What the task asks :: Do not copy the pictures. Write out the lines from the start of the entries through the line containing "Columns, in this".

--- Provided information ---

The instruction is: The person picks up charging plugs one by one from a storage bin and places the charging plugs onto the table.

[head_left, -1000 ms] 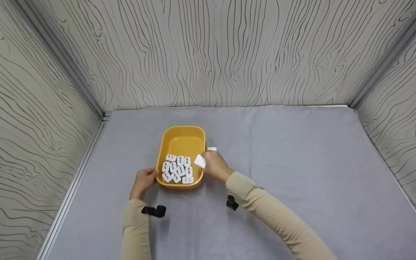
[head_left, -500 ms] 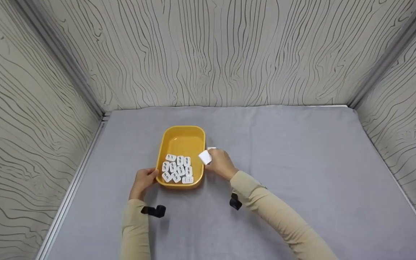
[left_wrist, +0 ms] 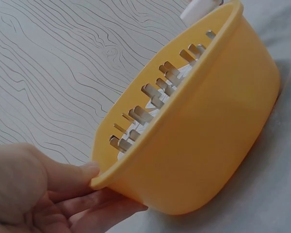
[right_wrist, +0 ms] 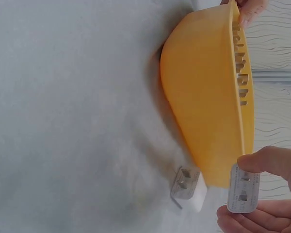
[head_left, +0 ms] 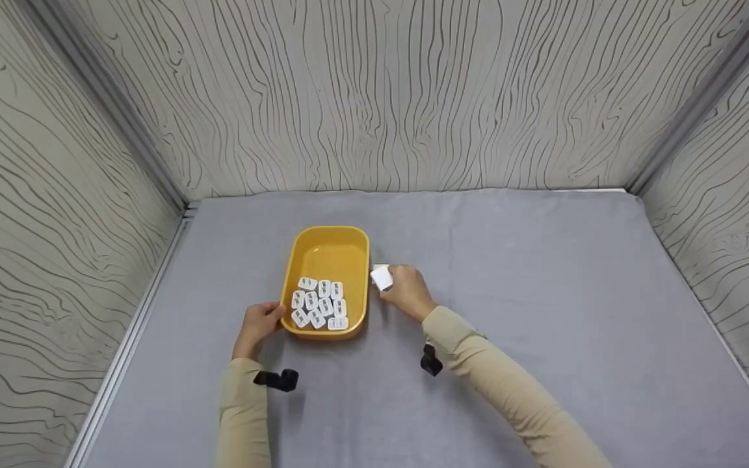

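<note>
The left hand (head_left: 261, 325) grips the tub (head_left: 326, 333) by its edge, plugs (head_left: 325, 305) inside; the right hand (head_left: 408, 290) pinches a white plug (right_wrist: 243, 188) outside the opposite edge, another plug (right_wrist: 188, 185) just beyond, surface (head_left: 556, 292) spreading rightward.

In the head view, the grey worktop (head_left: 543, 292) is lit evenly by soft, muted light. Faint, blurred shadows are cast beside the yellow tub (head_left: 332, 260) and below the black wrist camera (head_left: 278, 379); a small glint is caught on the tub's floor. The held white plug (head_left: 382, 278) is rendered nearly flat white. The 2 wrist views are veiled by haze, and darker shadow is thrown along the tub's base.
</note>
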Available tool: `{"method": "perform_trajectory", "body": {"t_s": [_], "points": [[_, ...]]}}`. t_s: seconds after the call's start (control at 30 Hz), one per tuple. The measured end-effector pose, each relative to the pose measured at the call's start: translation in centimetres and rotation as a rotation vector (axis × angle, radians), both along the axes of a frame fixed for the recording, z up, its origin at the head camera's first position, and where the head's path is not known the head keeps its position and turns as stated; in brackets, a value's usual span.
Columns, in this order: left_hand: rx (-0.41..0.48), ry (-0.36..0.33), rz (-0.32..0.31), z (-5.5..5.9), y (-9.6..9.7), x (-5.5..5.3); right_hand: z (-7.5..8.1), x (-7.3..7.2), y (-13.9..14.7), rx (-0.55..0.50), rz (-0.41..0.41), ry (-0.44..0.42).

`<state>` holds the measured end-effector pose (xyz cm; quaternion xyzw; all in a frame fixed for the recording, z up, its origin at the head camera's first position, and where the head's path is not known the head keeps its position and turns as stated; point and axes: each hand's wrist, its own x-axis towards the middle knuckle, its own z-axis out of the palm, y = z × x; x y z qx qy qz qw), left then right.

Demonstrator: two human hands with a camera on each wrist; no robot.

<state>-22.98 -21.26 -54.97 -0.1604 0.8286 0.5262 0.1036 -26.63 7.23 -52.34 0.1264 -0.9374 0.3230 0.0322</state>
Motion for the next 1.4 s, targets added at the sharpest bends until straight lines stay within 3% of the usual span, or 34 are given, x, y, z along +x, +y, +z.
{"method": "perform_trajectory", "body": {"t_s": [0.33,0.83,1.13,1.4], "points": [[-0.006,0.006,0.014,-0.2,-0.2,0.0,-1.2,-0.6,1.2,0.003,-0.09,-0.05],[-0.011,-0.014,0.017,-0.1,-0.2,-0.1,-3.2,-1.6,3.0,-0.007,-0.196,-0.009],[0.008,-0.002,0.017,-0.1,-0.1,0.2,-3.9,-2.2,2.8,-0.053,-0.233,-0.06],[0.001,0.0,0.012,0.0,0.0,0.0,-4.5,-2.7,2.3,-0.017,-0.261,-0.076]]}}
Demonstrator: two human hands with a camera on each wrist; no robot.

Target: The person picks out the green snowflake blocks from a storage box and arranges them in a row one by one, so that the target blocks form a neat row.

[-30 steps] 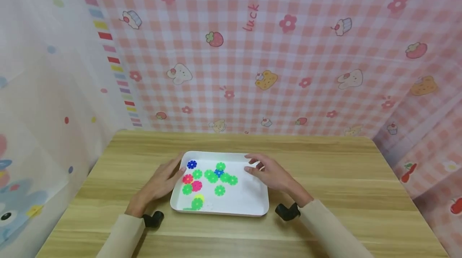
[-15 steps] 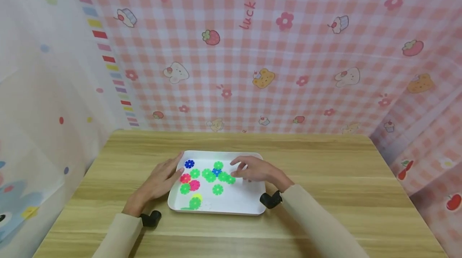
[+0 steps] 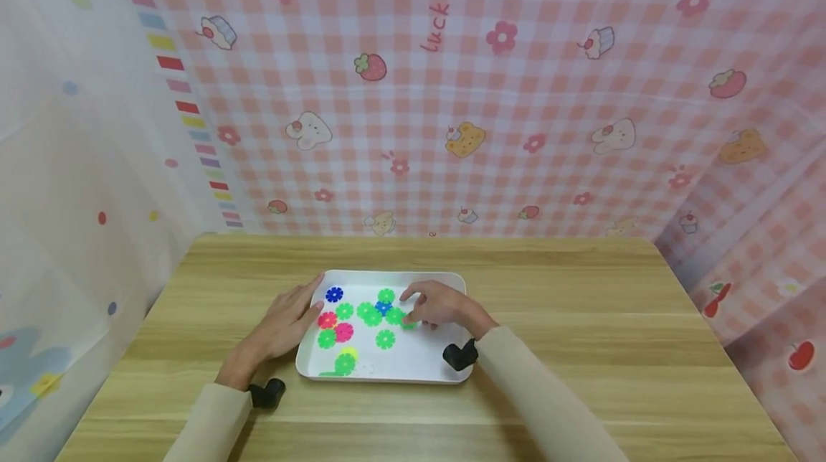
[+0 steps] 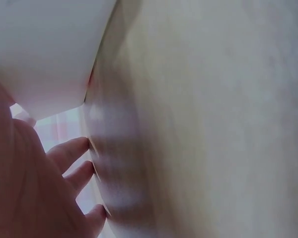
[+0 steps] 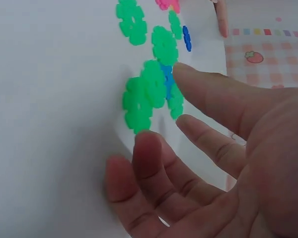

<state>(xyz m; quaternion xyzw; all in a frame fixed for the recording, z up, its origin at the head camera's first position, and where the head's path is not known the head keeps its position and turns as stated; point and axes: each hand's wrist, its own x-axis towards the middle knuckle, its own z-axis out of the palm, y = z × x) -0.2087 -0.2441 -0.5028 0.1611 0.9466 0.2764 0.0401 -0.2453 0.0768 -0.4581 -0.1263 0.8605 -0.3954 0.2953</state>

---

Exercise output ::
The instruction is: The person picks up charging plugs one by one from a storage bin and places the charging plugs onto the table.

[head_left, -1000 ms] 
[head_left, -500 ms] 
[left_wrist, +0 ms] 
[right_wrist, +0 ms] 
[head_left, +0 ms] 

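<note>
The left hand (head_left: 261, 325) grips the tub (head_left: 326, 333) by its edge, plugs (head_left: 325, 305) inside; the right hand (head_left: 408, 290) pinches a white plug (right_wrist: 243, 188) outside the opposite edge, another plug (right_wrist: 188, 185) just beyond, surface (head_left: 556, 292) spreading rightward.

In the head view, the grey worktop (head_left: 543, 292) is lit evenly by soft, muted light. Faint, blurred shadows are cast beside the yellow tub (head_left: 332, 260) and below the black wrist camera (head_left: 278, 379); a small glint is caught on the tub's floor. The held white plug (head_left: 382, 278) is rendered nearly flat white. The 2 wrist views are veiled by haze, and darker shadow is thrown along the tub's base.
</note>
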Available tool: `{"method": "perform_trajectory", "body": {"t_s": [_], "points": [[_, ...]]}}`. t_s: seconds after the call's start (control at 30 Hz), one per tuple. The measured end-effector pose, each relative to the pose measured at the call's start: translation in centimetres and rotation as a rotation vector (axis × angle, radians), both along the axes of a frame fixed for the recording, z up, its origin at the head camera's first position, and where the head's path is not known the head keeps its position and turns as stated; in brackets, a value's usual span.
Columns, in this order: left_hand: rx (-0.41..0.48), ry (-0.36..0.33), rz (-0.32..0.31), z (-5.5..5.9), y (-9.6..9.7), x (-5.5..5.3); right_hand: z (-7.5..8.1), x (-7.3..7.2), y (-13.9..14.7), rx (-0.55..0.50), rz (-0.41..0.41), ry (-0.44..0.42).

The exercise has been completed in full.